**What to produce**: Repeat exactly, and only, the lines below starting at the line that contains "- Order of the" and ending at the line that contains "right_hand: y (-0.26", inclusive of both.
[Supplied information Boundary: Start]
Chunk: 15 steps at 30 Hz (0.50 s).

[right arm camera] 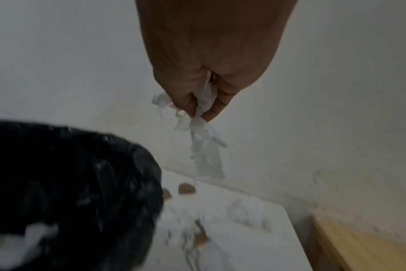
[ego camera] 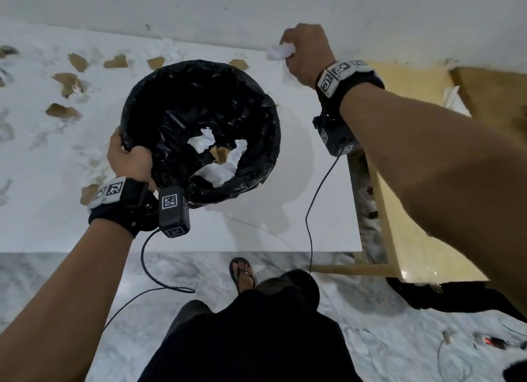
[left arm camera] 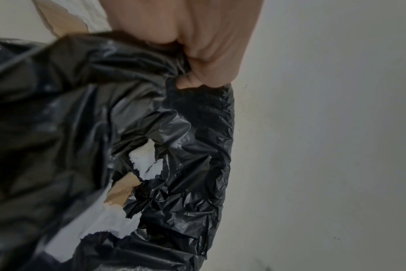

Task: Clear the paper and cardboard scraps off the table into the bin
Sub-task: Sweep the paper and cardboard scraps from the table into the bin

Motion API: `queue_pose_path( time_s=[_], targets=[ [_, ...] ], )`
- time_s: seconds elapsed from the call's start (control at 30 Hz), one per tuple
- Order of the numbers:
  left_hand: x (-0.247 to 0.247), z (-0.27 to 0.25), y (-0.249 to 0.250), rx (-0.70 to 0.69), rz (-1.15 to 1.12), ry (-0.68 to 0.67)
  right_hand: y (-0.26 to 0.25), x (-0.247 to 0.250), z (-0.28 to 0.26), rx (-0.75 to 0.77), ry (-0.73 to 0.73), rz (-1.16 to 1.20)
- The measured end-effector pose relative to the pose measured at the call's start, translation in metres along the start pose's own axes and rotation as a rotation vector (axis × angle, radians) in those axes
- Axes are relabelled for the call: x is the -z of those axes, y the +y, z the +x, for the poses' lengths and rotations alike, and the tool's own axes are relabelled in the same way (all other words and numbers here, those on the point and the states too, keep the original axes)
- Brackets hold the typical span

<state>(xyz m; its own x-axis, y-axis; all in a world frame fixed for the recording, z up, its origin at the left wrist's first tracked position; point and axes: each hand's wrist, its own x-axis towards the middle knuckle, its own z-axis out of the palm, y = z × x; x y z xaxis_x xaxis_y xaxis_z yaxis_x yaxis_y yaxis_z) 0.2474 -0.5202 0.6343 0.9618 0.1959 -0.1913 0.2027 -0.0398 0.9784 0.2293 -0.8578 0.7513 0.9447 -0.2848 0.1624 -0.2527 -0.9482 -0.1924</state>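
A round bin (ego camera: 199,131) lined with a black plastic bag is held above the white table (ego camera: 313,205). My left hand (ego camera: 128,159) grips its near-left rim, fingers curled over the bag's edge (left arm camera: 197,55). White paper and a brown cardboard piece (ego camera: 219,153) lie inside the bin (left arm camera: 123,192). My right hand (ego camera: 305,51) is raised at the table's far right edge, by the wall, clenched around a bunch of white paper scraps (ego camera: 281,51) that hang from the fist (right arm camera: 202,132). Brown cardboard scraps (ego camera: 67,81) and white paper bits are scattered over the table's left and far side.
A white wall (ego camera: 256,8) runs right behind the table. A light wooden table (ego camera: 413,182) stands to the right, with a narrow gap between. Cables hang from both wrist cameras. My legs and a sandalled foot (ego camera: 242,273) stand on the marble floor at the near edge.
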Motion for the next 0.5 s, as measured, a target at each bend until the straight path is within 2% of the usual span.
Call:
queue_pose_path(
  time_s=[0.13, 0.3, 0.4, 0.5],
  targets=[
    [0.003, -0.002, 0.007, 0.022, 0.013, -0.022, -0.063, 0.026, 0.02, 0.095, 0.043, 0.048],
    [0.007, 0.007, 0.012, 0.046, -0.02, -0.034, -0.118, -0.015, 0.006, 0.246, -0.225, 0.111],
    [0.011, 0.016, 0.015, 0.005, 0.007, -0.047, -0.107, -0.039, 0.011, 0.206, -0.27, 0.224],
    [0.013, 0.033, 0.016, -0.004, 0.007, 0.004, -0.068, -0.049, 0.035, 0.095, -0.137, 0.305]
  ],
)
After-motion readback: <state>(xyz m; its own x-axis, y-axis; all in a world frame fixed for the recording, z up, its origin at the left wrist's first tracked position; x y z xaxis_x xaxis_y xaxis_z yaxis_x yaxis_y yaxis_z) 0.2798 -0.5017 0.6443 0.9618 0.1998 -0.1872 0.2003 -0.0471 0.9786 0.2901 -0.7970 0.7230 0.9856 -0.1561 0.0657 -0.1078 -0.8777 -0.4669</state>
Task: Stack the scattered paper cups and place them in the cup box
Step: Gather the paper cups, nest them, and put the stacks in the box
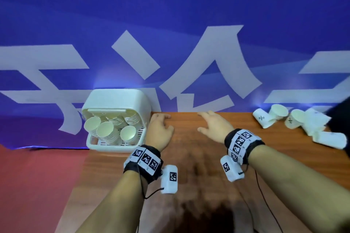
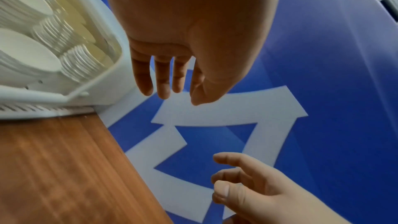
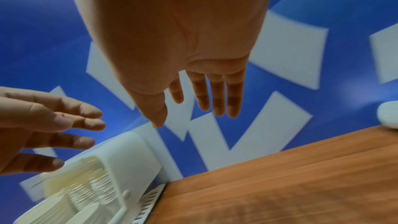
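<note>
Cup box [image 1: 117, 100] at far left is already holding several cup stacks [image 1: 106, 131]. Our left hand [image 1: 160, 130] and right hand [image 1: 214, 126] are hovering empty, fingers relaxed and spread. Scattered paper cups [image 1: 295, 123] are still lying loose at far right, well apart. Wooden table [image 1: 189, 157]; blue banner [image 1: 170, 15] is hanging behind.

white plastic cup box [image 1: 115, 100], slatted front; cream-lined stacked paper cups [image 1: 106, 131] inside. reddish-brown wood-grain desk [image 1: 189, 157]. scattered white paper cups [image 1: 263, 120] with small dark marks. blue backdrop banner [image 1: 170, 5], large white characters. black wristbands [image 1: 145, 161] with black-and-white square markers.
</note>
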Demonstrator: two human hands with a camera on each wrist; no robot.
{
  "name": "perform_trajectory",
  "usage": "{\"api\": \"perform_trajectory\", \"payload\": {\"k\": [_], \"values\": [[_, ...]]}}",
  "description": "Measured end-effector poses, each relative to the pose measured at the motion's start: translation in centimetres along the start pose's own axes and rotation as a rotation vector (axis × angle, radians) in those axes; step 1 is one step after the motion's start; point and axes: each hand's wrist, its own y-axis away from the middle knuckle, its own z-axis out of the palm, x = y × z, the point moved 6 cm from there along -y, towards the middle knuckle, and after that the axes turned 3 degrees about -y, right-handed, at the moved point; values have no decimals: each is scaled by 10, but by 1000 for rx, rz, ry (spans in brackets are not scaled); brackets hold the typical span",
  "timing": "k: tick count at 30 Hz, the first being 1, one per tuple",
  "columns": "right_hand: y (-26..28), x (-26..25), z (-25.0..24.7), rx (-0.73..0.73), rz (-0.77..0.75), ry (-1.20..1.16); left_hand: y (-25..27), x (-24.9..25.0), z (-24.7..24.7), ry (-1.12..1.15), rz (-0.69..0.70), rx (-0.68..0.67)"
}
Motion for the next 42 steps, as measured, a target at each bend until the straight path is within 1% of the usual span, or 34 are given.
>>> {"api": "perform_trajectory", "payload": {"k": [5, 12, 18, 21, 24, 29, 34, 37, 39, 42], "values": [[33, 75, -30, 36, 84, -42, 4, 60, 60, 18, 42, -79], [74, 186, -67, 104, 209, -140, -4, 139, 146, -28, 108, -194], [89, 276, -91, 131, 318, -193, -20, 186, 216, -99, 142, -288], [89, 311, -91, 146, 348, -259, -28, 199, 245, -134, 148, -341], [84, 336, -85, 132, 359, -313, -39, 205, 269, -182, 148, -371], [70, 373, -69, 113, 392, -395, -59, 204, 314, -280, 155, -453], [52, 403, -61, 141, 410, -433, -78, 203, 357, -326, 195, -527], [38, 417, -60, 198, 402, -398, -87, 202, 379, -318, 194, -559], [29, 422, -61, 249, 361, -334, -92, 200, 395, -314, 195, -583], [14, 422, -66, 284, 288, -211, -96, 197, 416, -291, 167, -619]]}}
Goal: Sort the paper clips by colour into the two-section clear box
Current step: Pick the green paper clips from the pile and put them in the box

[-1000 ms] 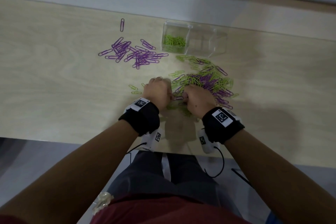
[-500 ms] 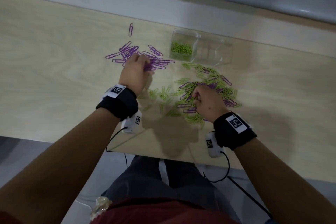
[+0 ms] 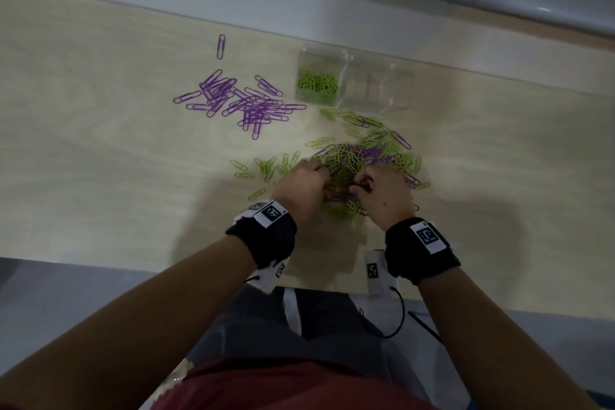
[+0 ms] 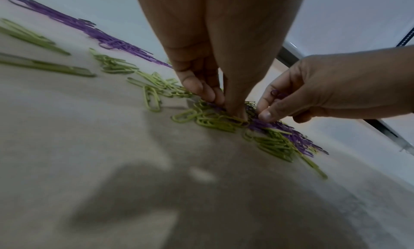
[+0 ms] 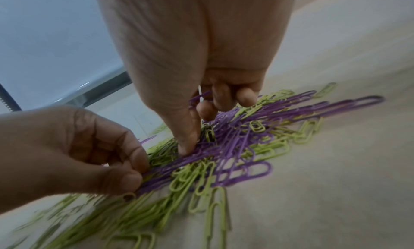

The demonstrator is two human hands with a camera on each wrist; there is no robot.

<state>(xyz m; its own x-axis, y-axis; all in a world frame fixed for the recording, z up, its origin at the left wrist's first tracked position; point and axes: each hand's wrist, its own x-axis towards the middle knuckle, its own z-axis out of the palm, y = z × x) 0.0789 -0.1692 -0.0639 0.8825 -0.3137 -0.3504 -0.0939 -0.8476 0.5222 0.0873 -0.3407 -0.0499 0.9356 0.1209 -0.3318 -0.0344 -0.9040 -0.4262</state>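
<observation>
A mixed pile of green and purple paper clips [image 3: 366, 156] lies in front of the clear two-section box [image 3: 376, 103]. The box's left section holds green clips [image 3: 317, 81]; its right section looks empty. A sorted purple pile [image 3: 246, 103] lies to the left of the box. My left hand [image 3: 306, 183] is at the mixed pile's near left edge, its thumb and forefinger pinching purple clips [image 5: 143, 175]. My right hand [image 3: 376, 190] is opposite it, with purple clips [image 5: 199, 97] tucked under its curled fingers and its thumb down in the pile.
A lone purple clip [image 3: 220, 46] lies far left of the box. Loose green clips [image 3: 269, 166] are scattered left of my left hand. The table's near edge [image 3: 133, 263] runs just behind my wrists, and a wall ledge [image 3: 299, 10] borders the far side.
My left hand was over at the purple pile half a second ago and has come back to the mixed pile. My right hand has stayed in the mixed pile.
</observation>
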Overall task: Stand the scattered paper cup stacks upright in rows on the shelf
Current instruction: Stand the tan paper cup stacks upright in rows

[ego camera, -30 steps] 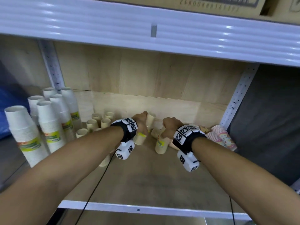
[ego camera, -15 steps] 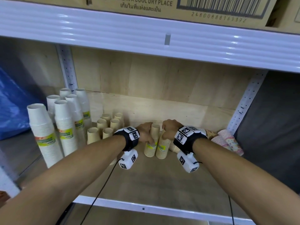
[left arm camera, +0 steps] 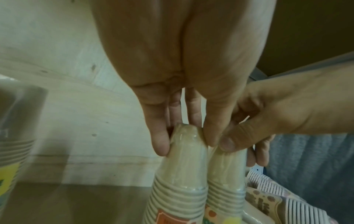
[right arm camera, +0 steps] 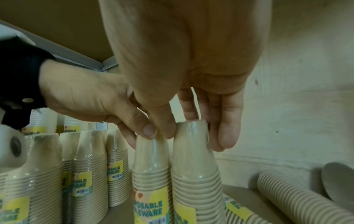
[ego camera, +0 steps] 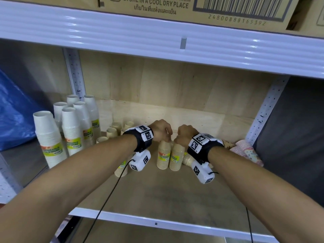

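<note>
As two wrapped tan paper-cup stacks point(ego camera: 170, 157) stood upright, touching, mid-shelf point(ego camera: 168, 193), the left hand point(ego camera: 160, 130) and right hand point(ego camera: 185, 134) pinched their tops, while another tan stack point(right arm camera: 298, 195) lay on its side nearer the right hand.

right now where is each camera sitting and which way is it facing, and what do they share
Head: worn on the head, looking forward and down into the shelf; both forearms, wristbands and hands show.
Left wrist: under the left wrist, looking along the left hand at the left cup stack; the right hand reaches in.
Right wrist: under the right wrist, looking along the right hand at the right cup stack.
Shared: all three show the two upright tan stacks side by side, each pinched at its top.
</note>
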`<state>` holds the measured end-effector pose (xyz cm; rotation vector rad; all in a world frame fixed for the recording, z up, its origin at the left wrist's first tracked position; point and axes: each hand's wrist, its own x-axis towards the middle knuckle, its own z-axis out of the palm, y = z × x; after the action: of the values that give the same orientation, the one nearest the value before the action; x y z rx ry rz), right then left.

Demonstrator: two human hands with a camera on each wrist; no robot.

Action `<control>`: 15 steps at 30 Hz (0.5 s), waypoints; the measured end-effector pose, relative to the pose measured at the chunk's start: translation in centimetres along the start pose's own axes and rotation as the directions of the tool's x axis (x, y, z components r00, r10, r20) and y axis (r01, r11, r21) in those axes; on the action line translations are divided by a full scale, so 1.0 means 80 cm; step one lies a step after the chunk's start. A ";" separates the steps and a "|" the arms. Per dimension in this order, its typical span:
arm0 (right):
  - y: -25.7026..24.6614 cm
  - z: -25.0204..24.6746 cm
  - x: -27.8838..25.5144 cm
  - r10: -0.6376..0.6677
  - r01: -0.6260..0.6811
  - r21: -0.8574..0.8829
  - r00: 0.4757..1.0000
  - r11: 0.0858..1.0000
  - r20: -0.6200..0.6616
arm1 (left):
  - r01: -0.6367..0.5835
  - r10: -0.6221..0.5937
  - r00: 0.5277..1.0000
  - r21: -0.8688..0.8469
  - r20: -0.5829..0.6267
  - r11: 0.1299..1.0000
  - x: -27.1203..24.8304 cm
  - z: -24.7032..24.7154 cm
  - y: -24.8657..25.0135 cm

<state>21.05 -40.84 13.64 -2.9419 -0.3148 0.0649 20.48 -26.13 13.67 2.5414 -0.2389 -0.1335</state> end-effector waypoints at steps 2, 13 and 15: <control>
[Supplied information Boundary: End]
**Task answer**:
- Order of the numbers:
  left_hand: x (-0.247 to 0.247), z (-0.27 to 0.25), y (-0.249 to 0.250), rx (-0.70 to 0.69), rz (-1.15 to 1.12), ry (-0.68 to 0.67)
  right_hand: y (-0.26 to 0.25), x (-0.247 to 0.250), z (-0.28 to 0.26), rx (-0.75 to 0.77), ry (-0.73 to 0.73), rz (-1.16 to 1.20)

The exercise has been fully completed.